- What is required -
Work through the listing below and give again exactly the lines from the one with "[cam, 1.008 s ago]" to the one with "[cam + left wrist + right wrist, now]", both ends included. All other lines and all pictures stay out.

◇ ◇ ◇ ◇ ◇

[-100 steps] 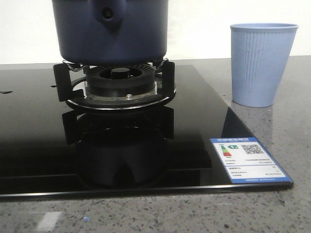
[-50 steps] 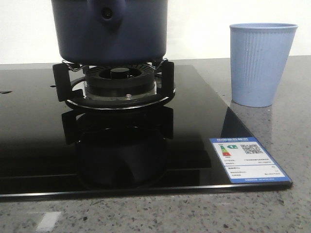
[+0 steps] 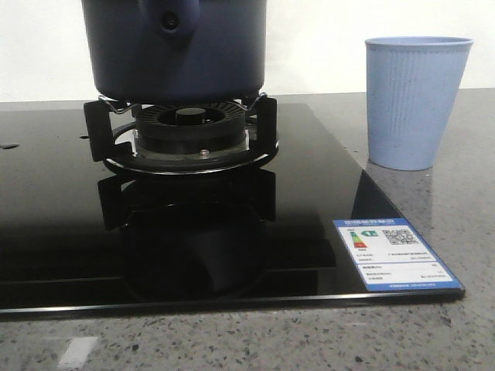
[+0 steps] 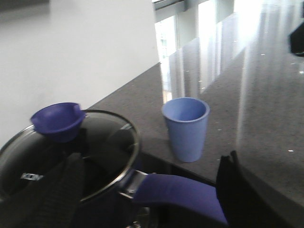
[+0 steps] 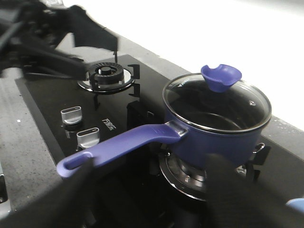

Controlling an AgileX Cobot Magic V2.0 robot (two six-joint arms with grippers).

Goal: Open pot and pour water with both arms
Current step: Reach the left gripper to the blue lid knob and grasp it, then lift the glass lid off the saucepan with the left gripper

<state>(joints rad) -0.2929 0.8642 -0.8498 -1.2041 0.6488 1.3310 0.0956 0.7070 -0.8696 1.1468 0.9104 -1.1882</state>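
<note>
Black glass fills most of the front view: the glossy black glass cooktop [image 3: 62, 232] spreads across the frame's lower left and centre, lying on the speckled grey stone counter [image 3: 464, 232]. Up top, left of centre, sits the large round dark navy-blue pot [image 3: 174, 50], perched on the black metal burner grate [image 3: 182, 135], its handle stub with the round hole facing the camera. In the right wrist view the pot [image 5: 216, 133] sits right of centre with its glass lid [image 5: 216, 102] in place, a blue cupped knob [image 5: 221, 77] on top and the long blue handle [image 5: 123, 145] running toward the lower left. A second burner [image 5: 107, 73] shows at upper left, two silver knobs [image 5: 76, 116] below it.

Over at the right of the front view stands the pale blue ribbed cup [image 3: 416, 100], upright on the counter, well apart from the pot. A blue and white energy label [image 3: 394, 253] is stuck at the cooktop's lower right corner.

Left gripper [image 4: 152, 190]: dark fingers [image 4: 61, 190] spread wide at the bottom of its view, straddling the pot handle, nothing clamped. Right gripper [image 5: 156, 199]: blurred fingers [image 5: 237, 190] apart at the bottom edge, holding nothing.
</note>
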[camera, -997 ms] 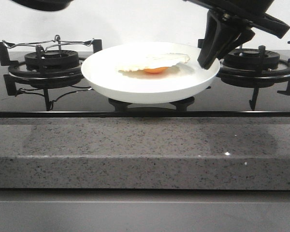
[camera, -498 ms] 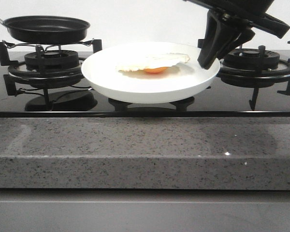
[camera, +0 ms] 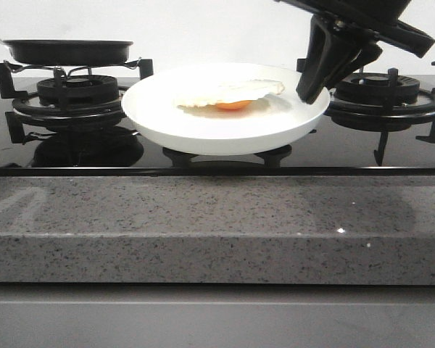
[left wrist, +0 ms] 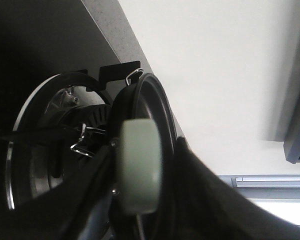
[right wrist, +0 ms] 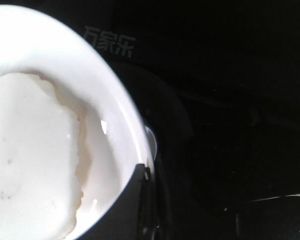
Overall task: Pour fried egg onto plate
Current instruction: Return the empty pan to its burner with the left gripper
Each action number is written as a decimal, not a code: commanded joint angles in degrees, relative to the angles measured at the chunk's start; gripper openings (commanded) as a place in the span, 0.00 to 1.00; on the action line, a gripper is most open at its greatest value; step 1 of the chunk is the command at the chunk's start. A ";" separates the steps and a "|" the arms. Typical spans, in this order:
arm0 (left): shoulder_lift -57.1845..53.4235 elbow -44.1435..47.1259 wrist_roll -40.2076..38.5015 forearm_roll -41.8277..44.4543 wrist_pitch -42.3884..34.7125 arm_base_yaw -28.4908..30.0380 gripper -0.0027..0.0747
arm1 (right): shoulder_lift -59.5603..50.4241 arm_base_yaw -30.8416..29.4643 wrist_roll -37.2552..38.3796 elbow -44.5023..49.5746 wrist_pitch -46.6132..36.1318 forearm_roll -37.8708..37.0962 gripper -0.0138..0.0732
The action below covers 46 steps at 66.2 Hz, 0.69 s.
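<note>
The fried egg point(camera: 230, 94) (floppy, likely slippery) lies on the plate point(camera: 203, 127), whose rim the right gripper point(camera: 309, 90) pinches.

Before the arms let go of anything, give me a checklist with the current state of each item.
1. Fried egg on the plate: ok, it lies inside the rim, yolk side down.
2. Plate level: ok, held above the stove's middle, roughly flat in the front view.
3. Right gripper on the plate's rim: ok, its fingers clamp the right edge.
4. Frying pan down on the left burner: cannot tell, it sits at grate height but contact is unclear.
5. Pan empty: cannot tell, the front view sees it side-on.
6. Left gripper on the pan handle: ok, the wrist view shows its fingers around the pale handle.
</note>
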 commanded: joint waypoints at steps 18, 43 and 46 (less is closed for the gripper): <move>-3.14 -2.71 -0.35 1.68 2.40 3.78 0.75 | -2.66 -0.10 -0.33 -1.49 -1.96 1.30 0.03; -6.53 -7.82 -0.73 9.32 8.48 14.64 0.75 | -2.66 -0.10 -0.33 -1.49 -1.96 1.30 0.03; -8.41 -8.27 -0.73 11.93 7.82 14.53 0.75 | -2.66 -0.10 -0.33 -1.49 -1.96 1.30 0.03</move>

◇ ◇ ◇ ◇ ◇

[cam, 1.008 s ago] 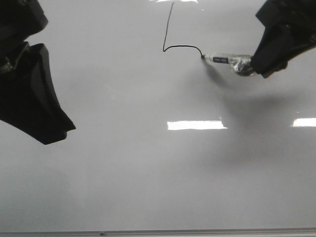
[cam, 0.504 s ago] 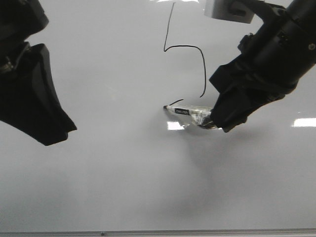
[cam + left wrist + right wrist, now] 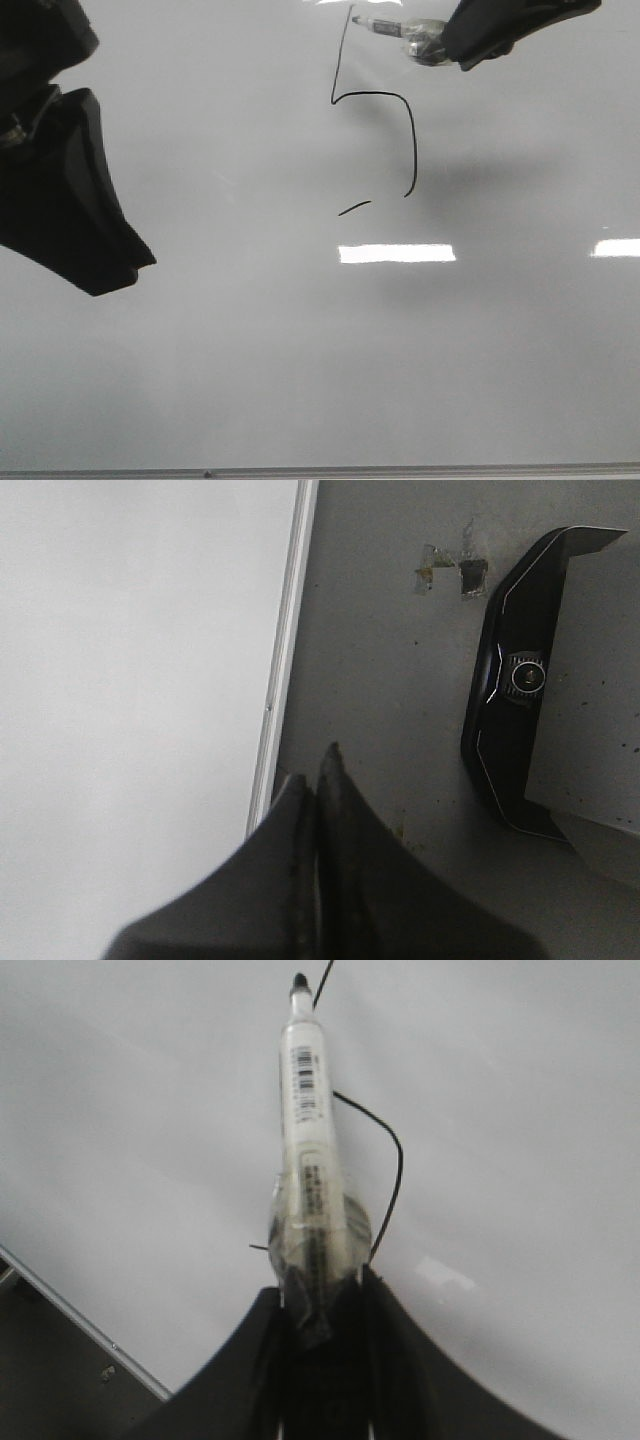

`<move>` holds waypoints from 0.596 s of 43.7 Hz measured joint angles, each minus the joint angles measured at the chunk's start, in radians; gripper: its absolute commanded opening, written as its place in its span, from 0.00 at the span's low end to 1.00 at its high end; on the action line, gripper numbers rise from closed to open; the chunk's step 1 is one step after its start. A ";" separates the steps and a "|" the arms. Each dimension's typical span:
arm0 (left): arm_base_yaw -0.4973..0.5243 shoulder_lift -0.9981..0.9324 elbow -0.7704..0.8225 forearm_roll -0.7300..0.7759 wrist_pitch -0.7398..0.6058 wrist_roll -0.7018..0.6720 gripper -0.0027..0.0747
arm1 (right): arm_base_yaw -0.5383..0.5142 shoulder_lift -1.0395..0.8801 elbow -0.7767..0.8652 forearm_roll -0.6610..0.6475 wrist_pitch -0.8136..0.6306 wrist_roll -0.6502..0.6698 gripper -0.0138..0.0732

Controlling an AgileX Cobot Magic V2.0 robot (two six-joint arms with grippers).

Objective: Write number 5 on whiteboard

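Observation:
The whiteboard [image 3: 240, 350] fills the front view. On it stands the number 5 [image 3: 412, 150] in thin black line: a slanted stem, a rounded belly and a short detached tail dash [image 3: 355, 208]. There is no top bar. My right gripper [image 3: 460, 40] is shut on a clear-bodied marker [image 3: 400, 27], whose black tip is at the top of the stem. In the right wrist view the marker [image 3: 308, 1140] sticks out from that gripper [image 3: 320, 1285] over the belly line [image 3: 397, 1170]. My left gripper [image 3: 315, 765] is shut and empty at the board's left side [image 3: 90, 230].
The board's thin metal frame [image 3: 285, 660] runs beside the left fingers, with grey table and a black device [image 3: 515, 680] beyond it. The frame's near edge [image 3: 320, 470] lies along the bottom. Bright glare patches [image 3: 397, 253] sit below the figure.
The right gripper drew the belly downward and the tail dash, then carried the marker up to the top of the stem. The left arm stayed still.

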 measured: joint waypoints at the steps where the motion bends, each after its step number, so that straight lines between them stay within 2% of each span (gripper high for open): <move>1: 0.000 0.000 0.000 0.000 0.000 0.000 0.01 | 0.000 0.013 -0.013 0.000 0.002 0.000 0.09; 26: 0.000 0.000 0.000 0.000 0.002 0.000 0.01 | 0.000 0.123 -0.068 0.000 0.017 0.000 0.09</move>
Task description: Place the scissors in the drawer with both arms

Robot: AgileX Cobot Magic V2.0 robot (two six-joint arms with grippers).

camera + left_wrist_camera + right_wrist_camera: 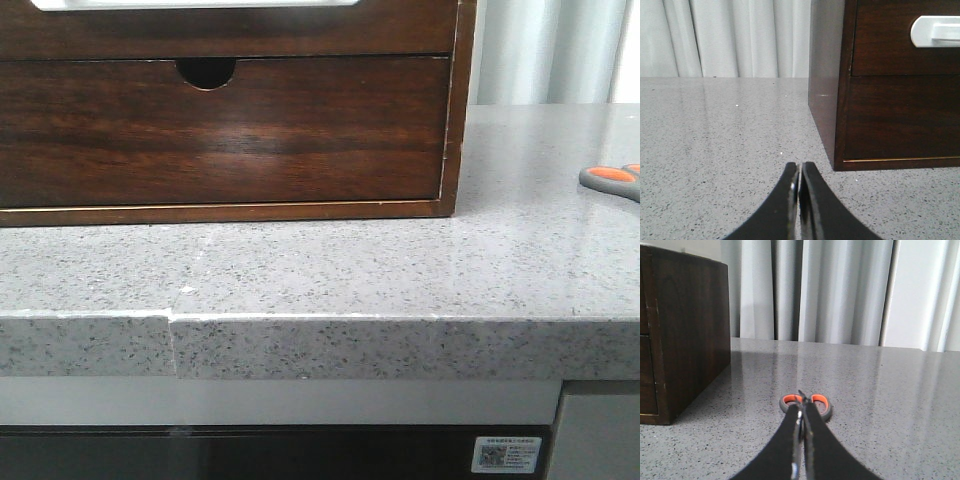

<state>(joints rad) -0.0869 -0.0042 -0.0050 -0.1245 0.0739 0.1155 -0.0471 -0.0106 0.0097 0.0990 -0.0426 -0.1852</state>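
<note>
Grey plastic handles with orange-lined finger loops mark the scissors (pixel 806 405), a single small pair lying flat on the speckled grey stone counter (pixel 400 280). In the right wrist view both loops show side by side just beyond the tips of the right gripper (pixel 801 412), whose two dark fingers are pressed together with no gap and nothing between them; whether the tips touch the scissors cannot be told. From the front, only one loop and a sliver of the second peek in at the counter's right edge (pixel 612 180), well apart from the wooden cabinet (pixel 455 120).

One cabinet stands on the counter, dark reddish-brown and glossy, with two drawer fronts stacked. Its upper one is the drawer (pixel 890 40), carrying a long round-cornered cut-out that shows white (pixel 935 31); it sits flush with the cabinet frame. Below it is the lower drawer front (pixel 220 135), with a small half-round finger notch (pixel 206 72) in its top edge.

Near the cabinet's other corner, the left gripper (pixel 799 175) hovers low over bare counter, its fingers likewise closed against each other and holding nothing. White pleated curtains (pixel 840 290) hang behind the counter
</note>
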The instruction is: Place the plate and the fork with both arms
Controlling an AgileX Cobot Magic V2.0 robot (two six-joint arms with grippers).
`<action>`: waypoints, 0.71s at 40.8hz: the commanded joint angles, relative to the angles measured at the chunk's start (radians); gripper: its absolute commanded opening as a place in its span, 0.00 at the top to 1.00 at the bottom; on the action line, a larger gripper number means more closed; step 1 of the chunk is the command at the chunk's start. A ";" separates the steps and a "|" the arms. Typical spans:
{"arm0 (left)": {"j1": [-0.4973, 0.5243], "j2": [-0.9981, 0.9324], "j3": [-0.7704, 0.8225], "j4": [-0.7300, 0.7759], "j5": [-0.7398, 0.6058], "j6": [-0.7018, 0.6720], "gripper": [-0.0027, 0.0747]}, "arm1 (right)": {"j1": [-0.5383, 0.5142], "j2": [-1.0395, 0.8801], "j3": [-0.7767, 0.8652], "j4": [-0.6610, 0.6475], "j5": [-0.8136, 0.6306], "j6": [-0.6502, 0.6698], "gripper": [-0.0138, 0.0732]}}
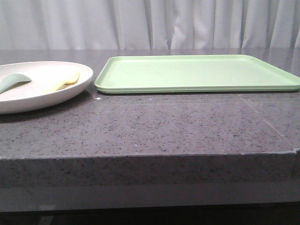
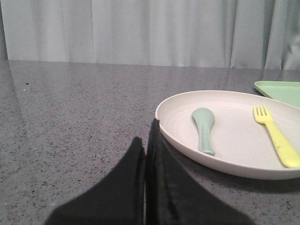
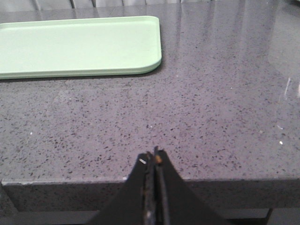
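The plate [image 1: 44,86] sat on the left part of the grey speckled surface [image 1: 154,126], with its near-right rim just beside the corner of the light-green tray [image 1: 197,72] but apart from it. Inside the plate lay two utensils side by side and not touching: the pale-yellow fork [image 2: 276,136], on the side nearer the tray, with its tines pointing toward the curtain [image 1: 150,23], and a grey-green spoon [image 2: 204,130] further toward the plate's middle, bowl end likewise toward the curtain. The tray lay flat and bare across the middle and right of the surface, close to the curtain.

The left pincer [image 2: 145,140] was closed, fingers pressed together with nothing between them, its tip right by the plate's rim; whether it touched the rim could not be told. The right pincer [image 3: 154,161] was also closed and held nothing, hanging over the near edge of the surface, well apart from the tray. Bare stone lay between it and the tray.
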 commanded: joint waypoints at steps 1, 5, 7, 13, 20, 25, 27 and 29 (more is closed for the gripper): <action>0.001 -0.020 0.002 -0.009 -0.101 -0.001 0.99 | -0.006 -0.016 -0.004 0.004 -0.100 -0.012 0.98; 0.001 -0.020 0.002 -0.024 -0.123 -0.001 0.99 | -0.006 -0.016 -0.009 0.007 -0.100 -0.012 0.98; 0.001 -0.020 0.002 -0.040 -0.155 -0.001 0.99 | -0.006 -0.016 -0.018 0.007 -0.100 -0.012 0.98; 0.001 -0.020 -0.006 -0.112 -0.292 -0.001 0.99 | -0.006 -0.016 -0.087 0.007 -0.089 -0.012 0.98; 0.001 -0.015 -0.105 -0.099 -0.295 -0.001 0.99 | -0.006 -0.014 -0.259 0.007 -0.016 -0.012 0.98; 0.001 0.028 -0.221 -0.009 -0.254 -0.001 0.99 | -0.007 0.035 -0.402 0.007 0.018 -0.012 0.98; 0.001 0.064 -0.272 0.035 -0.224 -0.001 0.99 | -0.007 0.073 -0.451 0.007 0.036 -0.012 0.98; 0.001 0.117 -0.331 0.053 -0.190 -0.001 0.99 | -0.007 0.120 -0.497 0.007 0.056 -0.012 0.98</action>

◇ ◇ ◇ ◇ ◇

- Solution below -
[cam, 1.008 s ago] 
[cam, 0.504 s ago] 
[cam + left wrist + right wrist, now] 

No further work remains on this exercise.